Die Neuausrichtung der Bundeswehr hätte diese Menschen gebraucht. Menschen, die im Sinne des Ganzen aufstehen und hinterfragen. Menschen, die nicht nur Managersprüche klopfen, sondern schlüssig erklären können was, warum und auf welche Weise besser werden kann. Menschen, die an Hand von Rechnungen belegen können, dass Ersparnisse nicht nur behauptet sind. Wo waren diese Menschen?
Am Beispiel des Fähigkeitstransfers lässt es sich aufzeigen, wie der Mangel an unbequemen Menschen den Steuerzahler viel Geld kostet und der gemeinsamen Aufgabe schadet. Mittlerweile ist der Fähigkeitstransfer gegen jeden Rat der Fachleute vollzogen. Die Fehler beginnen sich auszuwirken und man sucht nach "gesichtswahrenden" Lösungen. Und hier wage ich mal wieder eine Prognose:
Niemand wird erwarten, dass man den Transfer zurückdreht. Dabei würde man die verantwortlichen Entscheider der Häme preisgeben, die unsere Fehlerkultur mit Fehlentscheidungen verbindet. ( Es ist schon bezeichnend, dass bei uns solche Entscheidungen maximal "unzweckmäßig" genannt werden.) Nein, man wird alle Kräfte unter ein Kommando bündeln. Aber es jetzt zu tun, käme einem Eingeständnis des Fehlers gleich. Auch nach der Wahl wäre die Situation nicht anders. Was gebraucht wird ist ein zusätzlicher Aspekt: eine neue Lage! Diese neue Lage wird man dadurch schaffen, dass im EP 14 weiter gekürzt wird. Schon hat man einen "gesichtswahrenden" Anlass, zu tun, was man schon 2011 hätte tun müssen. Dass durch diesen (Zitat Wehrbeauftragter) Unfug hunderte von verdienten Besatzungsmitgliedern "entpflichtet" wurden und viele hochqualifizierte Bundeswehrangehörige mittlerweile eher kündigen, als weiter Dienst zu leisten, sollte doch das Gesicht eines Entscheiders auf jeden Fall Wert sein. Oder?

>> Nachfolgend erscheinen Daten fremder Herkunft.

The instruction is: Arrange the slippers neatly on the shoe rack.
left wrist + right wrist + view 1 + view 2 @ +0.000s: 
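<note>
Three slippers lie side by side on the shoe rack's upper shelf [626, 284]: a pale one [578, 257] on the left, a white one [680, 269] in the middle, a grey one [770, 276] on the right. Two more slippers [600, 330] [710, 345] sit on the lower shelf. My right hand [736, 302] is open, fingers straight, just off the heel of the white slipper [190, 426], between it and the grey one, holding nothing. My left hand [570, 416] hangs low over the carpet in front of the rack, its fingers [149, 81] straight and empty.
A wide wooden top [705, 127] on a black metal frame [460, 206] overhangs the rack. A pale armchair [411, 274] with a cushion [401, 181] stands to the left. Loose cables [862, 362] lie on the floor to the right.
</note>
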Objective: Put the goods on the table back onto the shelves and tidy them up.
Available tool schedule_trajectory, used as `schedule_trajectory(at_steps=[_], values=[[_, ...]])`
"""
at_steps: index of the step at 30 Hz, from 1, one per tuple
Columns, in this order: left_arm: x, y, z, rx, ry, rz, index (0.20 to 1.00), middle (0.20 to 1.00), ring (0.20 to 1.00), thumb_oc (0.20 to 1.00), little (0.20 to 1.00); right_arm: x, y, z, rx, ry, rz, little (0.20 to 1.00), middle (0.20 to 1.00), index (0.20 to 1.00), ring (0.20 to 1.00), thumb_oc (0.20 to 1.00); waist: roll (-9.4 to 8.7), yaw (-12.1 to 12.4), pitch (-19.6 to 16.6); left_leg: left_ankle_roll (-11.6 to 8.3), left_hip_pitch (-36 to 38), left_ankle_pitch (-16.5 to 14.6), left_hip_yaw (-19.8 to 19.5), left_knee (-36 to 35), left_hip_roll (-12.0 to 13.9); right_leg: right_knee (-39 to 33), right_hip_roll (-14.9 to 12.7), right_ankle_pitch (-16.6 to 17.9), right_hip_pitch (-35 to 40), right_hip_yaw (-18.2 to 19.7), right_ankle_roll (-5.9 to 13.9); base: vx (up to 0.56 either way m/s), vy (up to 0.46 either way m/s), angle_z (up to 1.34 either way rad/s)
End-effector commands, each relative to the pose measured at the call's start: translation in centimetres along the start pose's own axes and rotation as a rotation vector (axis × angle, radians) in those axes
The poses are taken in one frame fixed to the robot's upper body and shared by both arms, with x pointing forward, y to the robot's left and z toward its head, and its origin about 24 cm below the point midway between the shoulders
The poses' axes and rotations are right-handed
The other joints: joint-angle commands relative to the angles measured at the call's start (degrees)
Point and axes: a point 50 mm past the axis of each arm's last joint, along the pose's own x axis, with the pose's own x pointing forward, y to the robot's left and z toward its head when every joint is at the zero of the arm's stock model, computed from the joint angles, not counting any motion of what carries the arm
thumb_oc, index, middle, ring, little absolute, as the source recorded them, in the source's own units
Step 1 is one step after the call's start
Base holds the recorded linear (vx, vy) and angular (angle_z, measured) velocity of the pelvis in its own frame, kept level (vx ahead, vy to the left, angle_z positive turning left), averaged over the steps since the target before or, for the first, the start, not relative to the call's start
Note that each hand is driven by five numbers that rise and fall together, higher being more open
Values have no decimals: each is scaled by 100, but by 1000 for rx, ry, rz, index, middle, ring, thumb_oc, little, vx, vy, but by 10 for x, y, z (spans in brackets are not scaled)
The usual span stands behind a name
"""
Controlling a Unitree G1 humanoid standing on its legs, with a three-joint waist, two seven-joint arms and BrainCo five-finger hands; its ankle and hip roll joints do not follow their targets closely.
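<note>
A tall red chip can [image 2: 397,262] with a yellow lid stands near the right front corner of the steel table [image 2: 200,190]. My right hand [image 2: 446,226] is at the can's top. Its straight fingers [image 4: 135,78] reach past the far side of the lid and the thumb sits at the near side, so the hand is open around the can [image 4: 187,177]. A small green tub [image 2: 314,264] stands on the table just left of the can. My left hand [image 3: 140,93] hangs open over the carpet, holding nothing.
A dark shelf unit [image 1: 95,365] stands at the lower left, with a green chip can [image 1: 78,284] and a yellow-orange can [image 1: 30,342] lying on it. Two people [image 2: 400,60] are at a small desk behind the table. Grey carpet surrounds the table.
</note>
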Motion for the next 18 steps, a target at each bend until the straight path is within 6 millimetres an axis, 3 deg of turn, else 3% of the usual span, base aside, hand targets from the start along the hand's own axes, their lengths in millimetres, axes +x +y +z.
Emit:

Die Neuausrichtung der Bundeswehr hat-und das nicht nur bei den fliegenden Besatzungen- die Motivation der Bundeswehrangehörigen neu ausgerichtet. Ausgerichtet auf ein historisches Tief. Motivation ist ein offensichtlich bei den Überlegungen zur Neuausrichtung nicht vorkommender Begriff gewesen. Ein Kardinalfehler. Und das bei einer Führung, die reklamiert, den Menschen in den Kern der Überlegungen zu stellen.
Da treten andere Fehler in den Hintergrund, wie z.B. munter Verbände aufzulösen und keinen Gedanken daran zu verschwenden, wo das Material bleiben soll, oder lustig Liegenschaften zu belegen, ohne einen Gedanken daran zu verschwenden, woher das Geld für die noitwendige Infrastruktur kommen soll, oder die Sollstärken der Verbände bei nicht nur gleichen, sondern umfangreicheren Aufträgen zu reduzieren, ohne einen Gedanken daran zu verschwenden, wie das zu schaffen sein soll, oder den Personalkörper bei immer stärker werdender Spezialisierung zu verkleinern und gleichzeitig der  Notwendigkeit Rechnung tragen zu müssen, dass zum Erreichen der Durchhaltefähigkeit jeder Dienstposten 6-fach abgebildet sein muss..eine Liste, die sich fortführen ließe...
Nun ja...tragen wir als nächstes die Heeresfliegertruppe zu "Grabe" und schauen wir, wer das folgende Opfer der Neuausrichtung wird und.....hoffen wir auf unbequeme Menschen!